Activity:
Retype each line exactly as it stands, beginning at the first line of the material and finishing with the line that contains "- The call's".

START Recorded data

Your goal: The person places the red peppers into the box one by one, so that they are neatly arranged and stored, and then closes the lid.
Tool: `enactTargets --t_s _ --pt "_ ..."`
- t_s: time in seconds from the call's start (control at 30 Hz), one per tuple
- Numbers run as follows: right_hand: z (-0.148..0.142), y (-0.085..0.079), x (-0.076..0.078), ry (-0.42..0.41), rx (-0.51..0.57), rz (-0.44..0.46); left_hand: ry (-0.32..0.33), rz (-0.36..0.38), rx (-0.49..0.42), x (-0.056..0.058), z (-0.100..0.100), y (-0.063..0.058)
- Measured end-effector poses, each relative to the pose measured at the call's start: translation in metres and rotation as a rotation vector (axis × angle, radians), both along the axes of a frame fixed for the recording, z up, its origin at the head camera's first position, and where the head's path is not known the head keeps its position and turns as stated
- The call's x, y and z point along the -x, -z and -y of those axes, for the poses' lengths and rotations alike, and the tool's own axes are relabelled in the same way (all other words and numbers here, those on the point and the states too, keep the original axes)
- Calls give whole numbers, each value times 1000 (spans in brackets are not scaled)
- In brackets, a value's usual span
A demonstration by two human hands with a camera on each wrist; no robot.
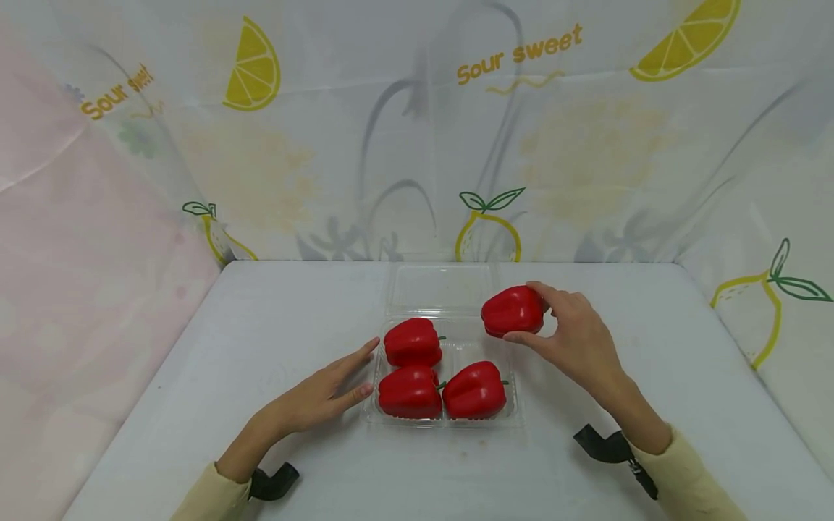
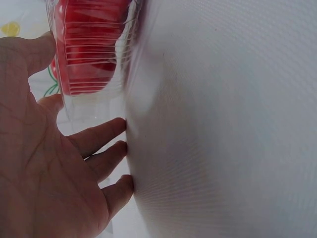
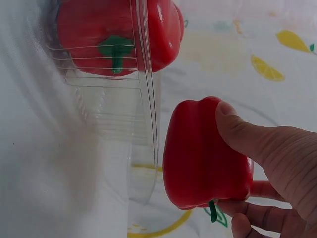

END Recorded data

Answer to this exercise:
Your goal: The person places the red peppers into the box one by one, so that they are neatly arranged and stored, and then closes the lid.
Tool: `enactTargets --t_s _ --pt "_ ..."`
- t_s: time in seconds from the call's start (control at 30 Hz), one per tuple
- Numbers run as follows: right_hand: z (-0.148..0.142), y (-0.085..0.079), x (-0.076..0.078), ry (-0.42..0.41), rx (-0.51..0.57), rz (-0.44..0.46); left_hand: ry (-0.32..0.33), rz (-0.36..0.38), rx (-0.49..0.42), x (-0.056..0.058), z (-0.100..0.100), y (-0.063..0.058)
- Measured end-effector poses, each relative to the pose measured at the call's start: translation in metres and rotation as a rotation vector (axis × angle, radians), both along the axes of a frame fixed for the recording, z up, its origin at the head camera's first position, and where the head's path is not known the head keeps its position and turns as stated
- The call's x, y and z point along the -x, -z and -y of those axes, for the poses' lengths and rotations alike, and the tool's own axes are relabelled in the same way (all other words and numbers here, those on the point and the states too, keep the original axes)

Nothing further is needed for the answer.